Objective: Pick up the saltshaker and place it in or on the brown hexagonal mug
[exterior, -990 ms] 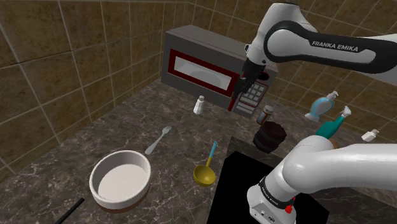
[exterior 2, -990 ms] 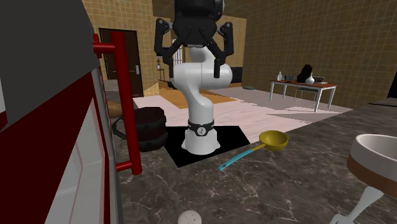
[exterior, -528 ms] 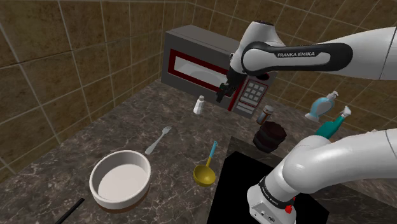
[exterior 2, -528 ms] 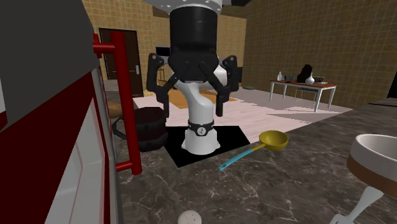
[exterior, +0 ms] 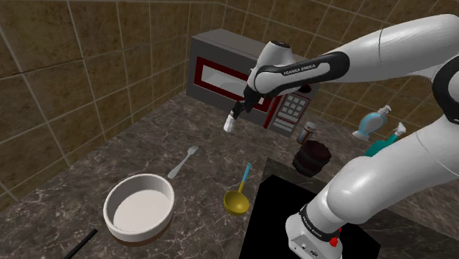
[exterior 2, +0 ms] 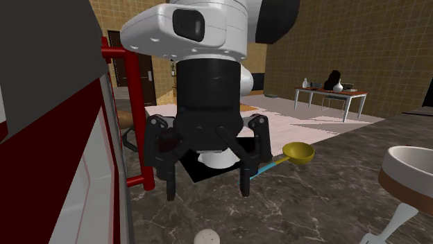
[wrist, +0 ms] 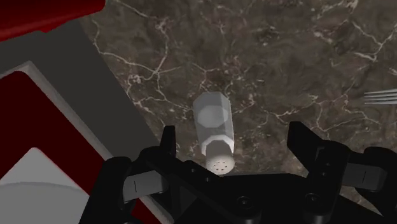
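Dark marble countertop [exterior: 147, 140], veined in white and glossy, runs into a corner of brown tiled wall [exterior: 73, 66]. Against that wall sits a boxy grey microwave [exterior: 213, 59] with a deep red door frame and a red bar handle. The white arm [exterior: 353, 59] arches over from its stand and reaches down in front of the microwave.

A round white bowl [exterior: 138, 210] with a brown band sits near the counter's front, and the brown hexagonal mug [exterior: 312, 159], dark and ribbed, stands beside the stand, well apart from the arm's tip. A yellow ladle [exterior: 237, 199] with a teal handle lies between them.

The black gripper [exterior 2: 207, 193] hangs with its fingers spread wide, holding nothing. Under it stands the saltshaker [wrist: 215, 130], small, pale and faceted, with a dotted cap, upright on the marble just beside the microwave door.

I'd say this is the approach to the grasp. From the wrist view the shaker sits nearer one finger than the other, so it wants centring first. Then a straight descent, keeping the microwave-side finger off the door, and a close across two flat facets below the cap; a hard, smooth body like that could twist or tip if pinched on a corner.
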Robot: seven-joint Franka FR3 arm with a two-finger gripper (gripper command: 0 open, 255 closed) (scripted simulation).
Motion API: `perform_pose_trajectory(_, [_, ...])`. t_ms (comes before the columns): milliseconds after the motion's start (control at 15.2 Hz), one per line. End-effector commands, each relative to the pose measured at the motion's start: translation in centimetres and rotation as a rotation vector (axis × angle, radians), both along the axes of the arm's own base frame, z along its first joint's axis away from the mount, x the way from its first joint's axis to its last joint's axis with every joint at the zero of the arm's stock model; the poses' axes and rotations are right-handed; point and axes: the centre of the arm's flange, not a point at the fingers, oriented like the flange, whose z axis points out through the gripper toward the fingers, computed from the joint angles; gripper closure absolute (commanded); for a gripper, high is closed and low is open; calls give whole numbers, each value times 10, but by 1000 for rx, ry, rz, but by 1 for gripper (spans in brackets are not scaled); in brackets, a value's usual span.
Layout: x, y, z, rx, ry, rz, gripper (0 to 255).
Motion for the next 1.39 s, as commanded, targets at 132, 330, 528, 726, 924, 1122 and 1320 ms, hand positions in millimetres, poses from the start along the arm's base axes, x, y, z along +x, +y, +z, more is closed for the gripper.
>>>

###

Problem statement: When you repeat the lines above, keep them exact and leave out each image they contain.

Reply to the exercise:
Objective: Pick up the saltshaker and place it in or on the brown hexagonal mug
[exterior, -990 ms] 
[exterior 2, -990 ms] 
[exterior, -528 ms] 
[exterior 2, -528 ms] 
[exterior, +0 ms] 
[exterior 2, +0 ms] 
[wrist, +0 ms] 
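Dark marble countertop [exterior: 147, 140], veined in white and glossy, runs into a corner of brown tiled wall [exterior: 73, 66]. Against that wall sits a boxy grey microwave [exterior: 213, 59] with a deep red door frame and a red bar handle. The white arm [exterior: 353, 59] arches over from its stand and reaches down in front of the microwave.

A round white bowl [exterior: 138, 210] with a brown band sits near the counter's front, and the brown hexagonal mug [exterior: 312, 159], dark and ribbed, stands beside the stand, well apart from the arm's tip. A yellow ladle [exterior: 237, 199] with a teal handle lies between them.

The black gripper [exterior 2: 207, 193] hangs with its fingers spread wide, holding nothing. Under it stands the saltshaker [wrist: 215, 130], small, pale and faceted, with a dotted cap, upright on the marble just beside the microwave door.

I'd say this is the approach to the grasp. From the wrist view the shaker sits nearer one finger than the other, so it wants centring first. Then a straight descent, keeping the microwave-side finger off the door, and a close across two flat facets below the cap; a hard, smooth body like that could twist or tip if pinched on a corner.
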Robot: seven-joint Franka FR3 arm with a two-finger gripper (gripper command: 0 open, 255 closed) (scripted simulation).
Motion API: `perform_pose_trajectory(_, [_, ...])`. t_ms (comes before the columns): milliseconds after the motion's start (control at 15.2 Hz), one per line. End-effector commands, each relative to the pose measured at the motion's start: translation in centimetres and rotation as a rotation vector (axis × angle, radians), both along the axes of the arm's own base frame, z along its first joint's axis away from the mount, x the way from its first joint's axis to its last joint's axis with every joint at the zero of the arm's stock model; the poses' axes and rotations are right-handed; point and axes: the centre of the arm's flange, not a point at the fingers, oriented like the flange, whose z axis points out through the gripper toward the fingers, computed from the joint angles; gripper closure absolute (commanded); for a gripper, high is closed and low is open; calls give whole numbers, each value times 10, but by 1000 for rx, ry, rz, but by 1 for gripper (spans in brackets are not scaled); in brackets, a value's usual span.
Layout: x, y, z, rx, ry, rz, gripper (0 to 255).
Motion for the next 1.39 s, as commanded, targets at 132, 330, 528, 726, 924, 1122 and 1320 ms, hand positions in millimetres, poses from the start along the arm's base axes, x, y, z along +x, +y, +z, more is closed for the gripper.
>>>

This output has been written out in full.